Authored by Naveen Athrappully via The Epoch Times (emphasis ours),
The Internal Revenue Service (IRS) intends to raise its enforcement personnel by 40 percent by the end of this fiscal year, with revenue agents seeing the largest workforce increase.
Out of the 5,462 net additions, 4,704 will be revenue agents who are tasked with conducting “face-to-face audits of more complex returns.”
The tax agency intends to add a net 493 special agents for the year, who are armed officials investigating “potential criminal activities.” Staffing of revenue officers will rise by 265 employees. Revenue officers are tasked with collecting delinquent taxes and securing delinquent returns.
By fiscal 2024-end, revenue agents will comprise close to 70 percent of the enforcement personnel. Armed special agents will make up 13.5 percent and revenue officers will account for 16.4 percent.
The Inflation Reduction Act (IRA) provided the IRS with $79.4 billion in supplemental funding that is available for the agency until September 2031. By the quarter ended Sept. 30, 2023, the agency had used $3.5 billion of the funds.
The IRS spent $1.4 billion out of the $3.5 billion IRA funds on its employees, “nearly doubling expenditures in this object class category in the fourth quarter.”

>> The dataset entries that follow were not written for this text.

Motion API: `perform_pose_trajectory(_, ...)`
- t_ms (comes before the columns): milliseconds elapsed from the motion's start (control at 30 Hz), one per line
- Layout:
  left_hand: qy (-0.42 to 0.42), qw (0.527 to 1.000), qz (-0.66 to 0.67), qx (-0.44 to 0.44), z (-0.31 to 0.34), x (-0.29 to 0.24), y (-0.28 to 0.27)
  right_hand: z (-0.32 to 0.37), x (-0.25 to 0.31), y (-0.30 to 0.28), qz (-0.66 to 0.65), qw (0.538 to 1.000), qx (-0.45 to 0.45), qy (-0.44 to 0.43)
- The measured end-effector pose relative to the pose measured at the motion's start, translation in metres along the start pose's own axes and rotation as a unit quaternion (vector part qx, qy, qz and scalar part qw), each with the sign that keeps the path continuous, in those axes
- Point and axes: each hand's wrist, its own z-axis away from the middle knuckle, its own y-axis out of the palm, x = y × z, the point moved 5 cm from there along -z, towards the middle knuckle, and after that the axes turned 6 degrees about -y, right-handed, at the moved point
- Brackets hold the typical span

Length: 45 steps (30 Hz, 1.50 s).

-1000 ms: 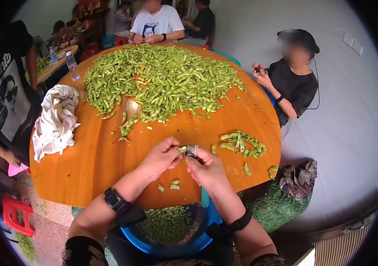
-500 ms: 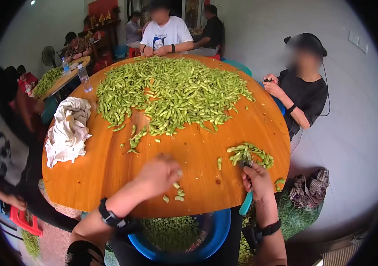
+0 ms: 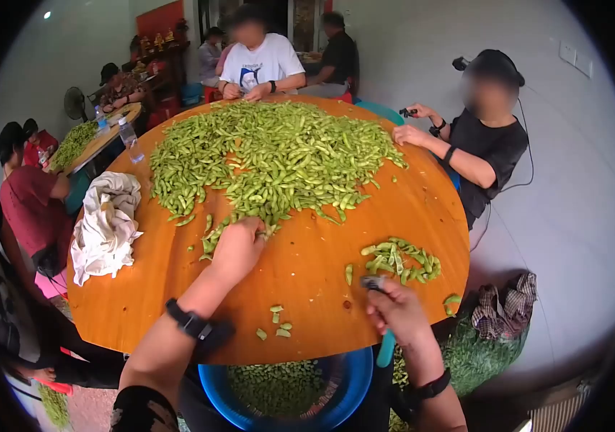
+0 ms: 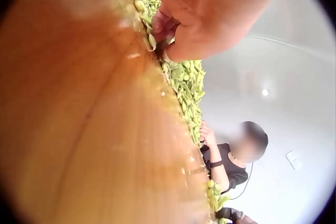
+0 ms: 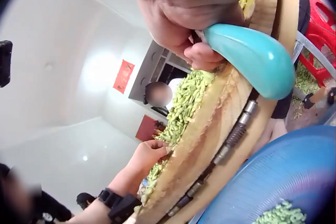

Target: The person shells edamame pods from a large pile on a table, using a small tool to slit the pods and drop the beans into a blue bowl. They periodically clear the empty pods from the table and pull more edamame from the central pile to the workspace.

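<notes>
My left hand [image 3: 239, 248] reaches to the near edge of a big heap of green soybean pods [image 3: 286, 155]. In the left wrist view its bent fingers [image 4: 167, 27] are right at the pods; I cannot tell whether they pinch one. My right hand [image 3: 402, 309] grips a tool with a rounded teal handle [image 5: 252, 56]. The handle sticks out below the palm, and a grey piece [image 3: 373, 282] shows by the thumb. Beside that hand lies a small pile of pods [image 3: 422, 270]. Several shelled beans [image 3: 283, 333] lie near the table's front edge.
A blue basin [image 3: 214, 392] with shelled beans stands below the edge of the round wooden table [image 3: 170, 317]. On the table's left are a crumpled white cloth [image 3: 109, 223] and a water bottle [image 3: 131, 140]. People sit around; a green net sack [image 3: 495, 360] stands at right.
My left hand went from the table's middle, near the loose beans, forward to the heap. My right hand parted from it, swung right with the teal-handled tool, then came slightly back.
</notes>
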Motion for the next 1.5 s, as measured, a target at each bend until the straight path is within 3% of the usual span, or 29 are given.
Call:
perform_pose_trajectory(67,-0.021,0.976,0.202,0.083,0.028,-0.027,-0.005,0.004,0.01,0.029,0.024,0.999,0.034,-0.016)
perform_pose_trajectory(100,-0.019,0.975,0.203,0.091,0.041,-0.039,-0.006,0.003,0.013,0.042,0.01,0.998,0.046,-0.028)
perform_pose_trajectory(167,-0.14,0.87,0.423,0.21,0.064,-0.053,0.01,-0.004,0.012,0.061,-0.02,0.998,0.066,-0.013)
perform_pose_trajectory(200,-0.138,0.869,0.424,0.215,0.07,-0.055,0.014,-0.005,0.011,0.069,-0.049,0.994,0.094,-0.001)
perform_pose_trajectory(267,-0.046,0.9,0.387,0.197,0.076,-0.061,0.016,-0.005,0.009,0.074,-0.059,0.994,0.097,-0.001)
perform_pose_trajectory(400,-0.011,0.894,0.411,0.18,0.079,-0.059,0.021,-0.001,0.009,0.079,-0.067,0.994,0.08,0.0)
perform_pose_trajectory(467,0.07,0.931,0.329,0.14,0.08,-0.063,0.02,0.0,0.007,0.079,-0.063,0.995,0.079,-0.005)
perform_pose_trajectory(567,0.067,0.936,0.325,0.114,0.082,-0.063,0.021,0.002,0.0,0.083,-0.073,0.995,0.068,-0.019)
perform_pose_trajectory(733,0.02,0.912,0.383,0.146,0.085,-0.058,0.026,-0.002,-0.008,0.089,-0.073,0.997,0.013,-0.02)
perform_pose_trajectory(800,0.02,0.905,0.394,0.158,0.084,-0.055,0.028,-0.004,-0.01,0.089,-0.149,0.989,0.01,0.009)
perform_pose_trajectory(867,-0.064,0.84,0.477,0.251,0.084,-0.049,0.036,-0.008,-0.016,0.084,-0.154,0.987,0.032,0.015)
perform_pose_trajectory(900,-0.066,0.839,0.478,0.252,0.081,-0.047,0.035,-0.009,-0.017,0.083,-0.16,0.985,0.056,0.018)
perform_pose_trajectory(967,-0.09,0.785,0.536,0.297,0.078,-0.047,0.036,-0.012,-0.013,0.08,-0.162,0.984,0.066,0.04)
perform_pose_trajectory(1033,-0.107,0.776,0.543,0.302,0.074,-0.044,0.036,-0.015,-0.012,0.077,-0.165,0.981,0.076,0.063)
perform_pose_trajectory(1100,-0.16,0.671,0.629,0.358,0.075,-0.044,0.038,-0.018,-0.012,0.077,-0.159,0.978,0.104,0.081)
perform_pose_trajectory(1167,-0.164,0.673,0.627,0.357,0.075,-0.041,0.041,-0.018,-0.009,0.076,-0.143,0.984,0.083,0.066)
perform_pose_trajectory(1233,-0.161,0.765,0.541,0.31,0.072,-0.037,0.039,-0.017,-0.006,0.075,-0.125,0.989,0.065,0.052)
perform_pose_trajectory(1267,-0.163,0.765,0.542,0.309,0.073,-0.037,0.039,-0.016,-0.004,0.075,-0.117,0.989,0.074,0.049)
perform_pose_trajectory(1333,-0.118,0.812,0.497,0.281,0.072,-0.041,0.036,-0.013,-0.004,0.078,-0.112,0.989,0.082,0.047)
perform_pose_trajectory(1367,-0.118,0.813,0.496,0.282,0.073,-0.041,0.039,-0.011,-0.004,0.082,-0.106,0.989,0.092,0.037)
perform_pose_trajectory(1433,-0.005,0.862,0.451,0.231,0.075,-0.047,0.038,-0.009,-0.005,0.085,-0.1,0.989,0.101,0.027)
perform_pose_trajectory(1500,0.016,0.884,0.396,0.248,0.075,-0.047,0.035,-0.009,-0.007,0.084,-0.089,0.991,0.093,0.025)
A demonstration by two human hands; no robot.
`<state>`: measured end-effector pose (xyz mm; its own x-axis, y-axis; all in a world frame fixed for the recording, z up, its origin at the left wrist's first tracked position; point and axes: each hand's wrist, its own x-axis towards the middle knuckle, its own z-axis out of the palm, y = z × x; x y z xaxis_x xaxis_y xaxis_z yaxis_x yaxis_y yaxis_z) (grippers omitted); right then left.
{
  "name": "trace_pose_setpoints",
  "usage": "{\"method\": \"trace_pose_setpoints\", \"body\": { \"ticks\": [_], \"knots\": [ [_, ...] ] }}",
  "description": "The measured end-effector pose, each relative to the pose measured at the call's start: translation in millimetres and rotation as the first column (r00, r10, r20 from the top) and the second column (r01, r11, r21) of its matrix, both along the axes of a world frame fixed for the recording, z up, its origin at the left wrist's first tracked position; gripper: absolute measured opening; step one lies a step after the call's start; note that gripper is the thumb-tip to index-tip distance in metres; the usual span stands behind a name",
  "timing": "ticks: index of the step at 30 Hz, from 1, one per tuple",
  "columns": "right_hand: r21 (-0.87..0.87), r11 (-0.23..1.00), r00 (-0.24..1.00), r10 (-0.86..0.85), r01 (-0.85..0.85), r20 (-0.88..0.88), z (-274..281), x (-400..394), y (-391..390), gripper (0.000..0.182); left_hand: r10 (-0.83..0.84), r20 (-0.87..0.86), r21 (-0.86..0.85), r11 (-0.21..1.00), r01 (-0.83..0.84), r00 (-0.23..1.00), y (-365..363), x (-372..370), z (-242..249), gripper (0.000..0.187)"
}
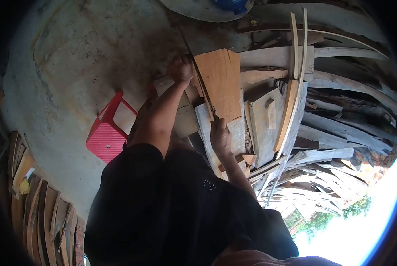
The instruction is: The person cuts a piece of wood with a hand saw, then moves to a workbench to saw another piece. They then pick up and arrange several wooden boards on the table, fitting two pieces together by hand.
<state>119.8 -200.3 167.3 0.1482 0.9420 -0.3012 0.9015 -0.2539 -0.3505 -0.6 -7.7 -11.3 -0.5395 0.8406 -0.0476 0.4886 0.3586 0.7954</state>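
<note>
Dark-sleeved arms fill the foreground of this inverted head view: the left hand [180, 71] is clenched around one end of a long thin blade [203, 86], probably a saw, and the right hand [219, 137] is closed around its other end. Between the hands the blade lies along the edge of an orange-brown board [220, 82] resting on a heap of rough wood offcuts [331, 128]. Stained concrete floor [83, 57] carries a red plastic stool [107, 135]; stacked planks [39, 208] line one side.

Fisheye warping edges w/ black vignette; daylight blowing out bottom-right corner, centre sitting dim, slight motion blur.
</note>
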Motion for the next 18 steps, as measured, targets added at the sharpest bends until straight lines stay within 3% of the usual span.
{"method": "trace_pose_setpoints", "body": {
  "ticks": [3, 5, 8, 11, 12, 13, 14, 15, 16, 18],
  "knots": [
    [0.049, 0.999, 0.999, -0.019, 0.021, -0.050, 32, 18, -67, 0.017, -0.010, -0.082, 0.007, 1.000, 0.010, 0.997, 2, -3, 1, 0.027],
    [0.044, 0.999, 1.000, 0.010, -0.009, -0.023, 10, 16, -44, 0.017, -0.054, -0.140, -0.013, 0.999, 0.052, 0.989, 0, -3, 4, 0.026],
    [-0.018, 0.999, 0.999, 0.049, -0.049, -0.016, -41, -15, 64, 0.018, -0.049, -0.034, 0.036, 0.998, 0.050, 0.998, -4, -5, 18, 0.026],
    [0.002, 0.998, 0.998, 0.062, -0.062, 0.004, -24, -24, 68, 0.018, -0.036, -0.037, 0.026, 0.999, 0.037, 0.999, 2, -5, 23, 0.026],
    [0.046, 0.998, 0.998, 0.053, -0.052, -0.026, -15, -13, 39, 0.019, -0.040, -0.036, 0.012, 0.999, 0.041, 0.999, 1, -6, 23, 0.026],
    [-0.060, 0.997, 0.999, -0.039, 0.039, 0.001, 4, -6, 5, 0.019, -0.041, -0.035, -0.001, 0.999, 0.041, 0.999, 3, -6, 23, 0.026],
    [0.072, 0.997, 0.999, 0.015, -0.013, -0.029, 15, 8, -32, 0.018, -0.038, -0.024, -0.003, 0.999, 0.038, 0.999, 2, -5, 21, 0.026],
    [0.013, 1.000, 0.999, 0.009, -0.008, -0.040, 36, 16, -59, 0.017, -0.056, -0.062, -0.015, 0.998, 0.055, 0.996, 0, -5, 19, 0.026],
    [0.067, 0.997, 0.997, 0.041, -0.037, -0.060, 36, 29, -82, 0.018, -0.070, -0.106, -0.021, 0.997, 0.068, 0.992, 2, -6, 16, 0.025],
    [0.001, 0.999, 0.996, -0.047, 0.047, -0.070, 28, 20, -56, 0.017, -0.074, -0.098, 0.011, 0.997, 0.076, 0.992, 1, -5, 15, 0.025]
  ]
}}
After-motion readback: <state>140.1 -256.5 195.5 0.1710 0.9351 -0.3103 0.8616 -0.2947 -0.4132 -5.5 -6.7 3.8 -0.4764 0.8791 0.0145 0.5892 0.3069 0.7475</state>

Most of the labor costs were accounted for by taxpayer services, which the TIGTA said “helped support the IRS’s efforts to hire additional customer service representatives to answer taxpayer telephone calls, as well as employees to staff Taxpayer Assistance Centers for the 2023 filing season.”
The IRS employed 89,767 people by the end of fiscal 2023. In addition to hiring staff to improve taxpayer services, the tax agency “focused on expanding enforcement on taxpayers with complex tax filings and high-dollar noncompliance to address the tax gap.”
“Tax gap” refers to the difference between taxes owed and paid to the government. The IRS claims the tax gap rose to $688 billion in 2021 alone, which is $192 billion more than estimates from 2014–16 and $138 billion more than 2017-19.
In October, IRS Commissioner Danny Werfel pointed to the tax gap to justify the importance of “increased IRS compliance efforts on key areas.” At the time, he said that the agency would use IRA funding to strengthen compliance on “high-income and high-wealth individuals” as well as businesses.
Out of the $79.4 billion in IRA funds, IRS had set aside $45.6 billion for enforcement. Taxpayer services were allocated $3.2 billion. Administration activities like business systems modernization and operations support were allocated $4.8 billion and $25.3 billion respectively.
The IRS’s decision to use most of the IRA funds for enforcement was questioned by Rep. Lisa McClain (R-Mich.) at a joint subcommittee hearing in October last year.
“This funding spree prioritizes enforcement over improving taxpayer services,” she said while noting that some of her constituents complained about call wait times when dialing the IRS. A few of them tried to get in touch with the IRS for several months but could not.
Ms. McClain said that even she had faced such difficulties. “If a private business did what the IRS does on a daily basis, it would quickly go out of business.”
In the 2022 fiscal year, the IRS raked in a record $4.9 trillion in taxes, which was $790 billion more than the previous fiscal. The agency collected $72 billion in revenues from enforcement activities, which was well above the historical average of $59 billion.
There are also concerns that the IRS could use some of its IRA funding to boost enforcement on individuals making less than $400,000 per year.
When Commissioner Werfel was asked about this during a hearing last year, he did not explicitly guarantee that the agency would not increase the number of audits for this income group.
Out of the $3.5 billion the IRS has used from IRA funding so far, almost $2 billion went to supplement its fiscal year 2023 appropriations, the TIGTA report stated.
IRS officials said they had to take $2 billion from IRA funds as the amount it received for spending in 2023 “was insufficient to cover normal operating expenses and did not include adjustments to account for inflation, estimated at approximately $460 million from fiscal year 2022.”
Out of the $3.5 billion, operations support took the largest chunk at $1.5 billion, followed by taxpayer services, business systems modernization, and enforcement activities.
The IRS calculates it would need $818 million more than last year’s funding in 2024 just to continue regular operations. The tax agency is yet to receive its fiscal 2024 appropriations.
The TIGTA pointed out that if Congress keeps the budget flat for 2024, the IRS will have to plug the $818 million shortfall using IRA funds. “This means less funds available for IRS transformation efforts.”
“Any reduction in the IRS’s annual appropriated funding, including inadequate funding to cover inflationary increases, will require the IRS to shift IRA funding to cover general operating expenses … Without the restoration in the IRS’s annual appropriation, IRA funding will cover only approximately two-thirds of the IRS’s planned modernization.”